Testbed Design For Evaluation Of Active Cyber Defense Systems
Open Access
- Author:
- Sridhar, Srikumar
- Graduate Program:
- Computer Science and Engineering
- Degree:
- Master of Science
- Document Type:
- Master Thesis
- Date of Defense:
- July 06, 2018
- Committee Members:
- Sencun Zhu, Thesis Advisor/Co-Advisor
Gang Tan, Committee Member - Keywords:
- Moving Target Defense
Container Migration
Intrusion Detection - Abstract:
- As with any system, often times, an attacker only needs to know a single vulnerability to compromise the entire system. To ensure a system is free of vulnerability is extremely difficult, if not impossible, especially for large systems with over millions of lines of code. Hence, we focus on a cyber security methodology called Moving Target Defense (MTD). The philosophy of MTD is that instead of attempting to build flawless systems to prevent attacks, one may continually change the attack surface (certain system dimensions) over time in order to increase complexity and cost for attackers to probe the system and launch the attack.
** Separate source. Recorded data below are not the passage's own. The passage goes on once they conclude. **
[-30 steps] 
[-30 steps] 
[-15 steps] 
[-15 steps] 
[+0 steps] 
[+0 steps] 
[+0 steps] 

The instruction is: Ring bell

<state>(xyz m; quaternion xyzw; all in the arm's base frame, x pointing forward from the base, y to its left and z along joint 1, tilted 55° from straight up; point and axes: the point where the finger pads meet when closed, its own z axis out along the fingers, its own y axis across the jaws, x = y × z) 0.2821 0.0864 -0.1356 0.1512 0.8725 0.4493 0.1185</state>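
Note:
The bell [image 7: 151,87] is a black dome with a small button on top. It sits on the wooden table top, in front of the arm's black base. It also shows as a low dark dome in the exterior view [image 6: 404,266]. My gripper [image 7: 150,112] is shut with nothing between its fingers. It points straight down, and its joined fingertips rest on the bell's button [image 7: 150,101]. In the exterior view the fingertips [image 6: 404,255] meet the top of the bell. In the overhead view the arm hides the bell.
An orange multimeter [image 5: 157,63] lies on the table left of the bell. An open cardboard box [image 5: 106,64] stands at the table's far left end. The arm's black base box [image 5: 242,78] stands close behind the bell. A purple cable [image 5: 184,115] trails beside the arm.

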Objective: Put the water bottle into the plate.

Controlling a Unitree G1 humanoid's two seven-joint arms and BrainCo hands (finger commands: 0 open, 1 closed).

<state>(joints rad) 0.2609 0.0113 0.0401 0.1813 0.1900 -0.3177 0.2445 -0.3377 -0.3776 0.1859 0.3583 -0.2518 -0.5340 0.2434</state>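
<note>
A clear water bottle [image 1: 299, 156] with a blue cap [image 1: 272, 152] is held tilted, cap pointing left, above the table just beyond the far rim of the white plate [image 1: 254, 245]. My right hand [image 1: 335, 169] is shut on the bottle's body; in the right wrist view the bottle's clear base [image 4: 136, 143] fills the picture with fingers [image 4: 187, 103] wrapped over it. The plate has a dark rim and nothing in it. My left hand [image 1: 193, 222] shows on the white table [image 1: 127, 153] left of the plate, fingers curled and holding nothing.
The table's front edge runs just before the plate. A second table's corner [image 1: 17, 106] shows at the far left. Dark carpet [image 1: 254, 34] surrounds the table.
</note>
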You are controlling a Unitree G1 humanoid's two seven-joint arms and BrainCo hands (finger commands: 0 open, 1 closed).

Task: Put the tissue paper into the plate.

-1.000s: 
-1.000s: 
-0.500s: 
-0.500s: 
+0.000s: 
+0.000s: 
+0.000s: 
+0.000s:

The approach taken for implementing MTD in this thesis involves a naive checkpoint and restore methodology. If either an application has come under attack or the application hasn’t been switched for a while (a user-defined period), the container that it was running in will be killed and a new instance would be spawned (application switching). This would help prevent a single software vulnerability from compromising the whole system. The new instance of the application will begin its execution from the latest checkpoint available to it. We demonstrate this approach using checkpoint and restore in user space with docker containers. Additionally, we present the design of a complete, open-source, testbed for systems that utilize docker containers. Tools such as OSSEC (Open Source Host Based Intrusion Detection System Security), Snort (Network intrusion prevention and network intrusion detection system), Bro (Network intrusion detection system), Sysdig Falco (Runtime container monitoring tool) etc., are utilized to detect intrusions or anomalous behavior in a containerized environment. Multiple intrusion detection tools are enforced in the system while various exploits are carried out. We perform application switching along with IP mutation once an intrusion has been detected and evaluate the downtime associated with this process. We find that the process of checkpointing and restoring docker containers on the same host takes roughly 2.5 seconds.